Franziu o cenho e despejou uma pergunta sem nem pensar.
- O que foi essa cicatriz na testa? – ele imediatamente levou a mão até lá.
- Bom, acho que é a minha vez de falar da minha vida – respirou fundo. – Eu também sou americano.
- Sério?
- É, sério. Sou de Boston.
- Nunca fui – ela fez um careta que fez Cam abrir um sorrisinho.
- Já eu visitei muito Nova York! Sempre ia de trem e foi em uma dessas viagens que tive essa cicatriz, quando ainda era criança.
- Oras, como? Vai me dizer que era um menino daqueles bem atentados e acabou bateu a cabeça no assento da frente? – ele riu – Foi a única coisa que consegui pensar.

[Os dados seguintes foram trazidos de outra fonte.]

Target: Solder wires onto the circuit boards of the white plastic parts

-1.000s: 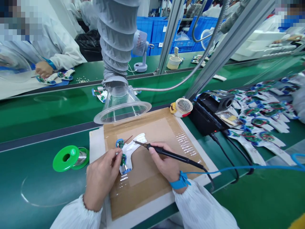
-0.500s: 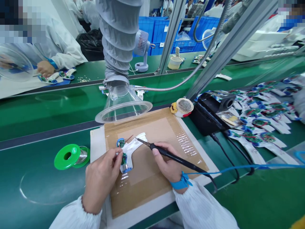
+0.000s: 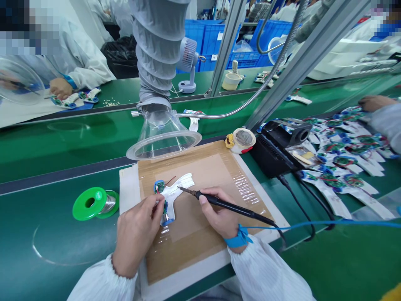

- Não, não. Concordo com a parte do “menino daqueles bem atentados”, mas não foi assento da frente.
- Então como?
- Eu não parava quieto um segundo, vivia correndo pelo vagão. Uma vez, alguém tinha derrubado água no corredor e antes que pudessem limpar, eu escorreguei e bati a cabeça em uma ponta de ferro do assento.
- Meu Deus!
- É, fiquei desacordado por algumas horas, minha mãe ficou desesperada. Por sorte estávamos em uma parada, meus pais me levaram para um hospital ali perto. Foi horrível, aquele cheiro de hospital – fez uma cara de nojo. – Já disse que odeio hospital? – Annie sorriu e, involuntariamente, levou a mão até a cicatriz de Cam.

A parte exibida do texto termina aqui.